- **ABOUT THIS EXERCISE**
Exactly retype the lines of the material from its first line to the line with "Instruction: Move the", including both.

(DATA TO PROCESS begins)

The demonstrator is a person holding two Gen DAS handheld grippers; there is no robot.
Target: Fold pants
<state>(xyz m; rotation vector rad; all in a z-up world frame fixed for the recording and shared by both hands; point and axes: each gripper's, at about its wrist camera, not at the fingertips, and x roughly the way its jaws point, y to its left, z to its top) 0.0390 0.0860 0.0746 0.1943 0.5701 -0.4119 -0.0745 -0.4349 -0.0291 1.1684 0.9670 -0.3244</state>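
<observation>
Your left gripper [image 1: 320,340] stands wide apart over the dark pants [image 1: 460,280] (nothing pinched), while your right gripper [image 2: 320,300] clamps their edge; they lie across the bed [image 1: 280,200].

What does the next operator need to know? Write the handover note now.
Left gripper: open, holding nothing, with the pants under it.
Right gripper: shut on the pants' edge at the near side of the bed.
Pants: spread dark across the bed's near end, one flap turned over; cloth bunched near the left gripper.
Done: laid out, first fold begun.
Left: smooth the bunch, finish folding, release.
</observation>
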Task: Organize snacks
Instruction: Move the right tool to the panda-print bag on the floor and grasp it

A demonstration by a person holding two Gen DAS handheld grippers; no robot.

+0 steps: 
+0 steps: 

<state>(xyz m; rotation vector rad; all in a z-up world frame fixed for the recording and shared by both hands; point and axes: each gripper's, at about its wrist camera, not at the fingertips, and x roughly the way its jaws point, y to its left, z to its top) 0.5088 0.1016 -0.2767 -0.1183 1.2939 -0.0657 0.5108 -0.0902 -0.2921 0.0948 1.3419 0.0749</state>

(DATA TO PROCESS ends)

- **RESPONSE BELOW**
The demonstrator is a person holding two Gen DAS handheld grippers; there is no robot.
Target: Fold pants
<state>(xyz m; rotation vector rad; all in a z-up world frame fixed for the recording and shared by both hands; point and axes: each gripper's, at about its wrist camera, not at the fingertips, and x roughly the way its jaws point, y to its left, z to its top) 0.0390 0.0860 0.0746 0.1943 0.5701 -0.4119 -0.0745 -0.4349 -0.0291 1.1684 0.9670 -0.3244</state>
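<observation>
Your left gripper [image 1: 320,340] stands wide apart over the dark pants [image 1: 460,280] (nothing pinched), while your right gripper [image 2: 320,300] clamps their edge; they lie across the bed [image 1: 280,200].

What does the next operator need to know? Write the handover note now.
Left gripper: open, holding nothing, with the pants under it.
Right gripper: shut on the pants' edge at the near side of the bed.
Pants: spread dark across the bed's near end, one flap turned over; cloth bunched near the left gripper.
Done: laid out, first fold begun.
Left: smooth the bunch, finish folding, release.
</observation>
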Task: Organize snacks
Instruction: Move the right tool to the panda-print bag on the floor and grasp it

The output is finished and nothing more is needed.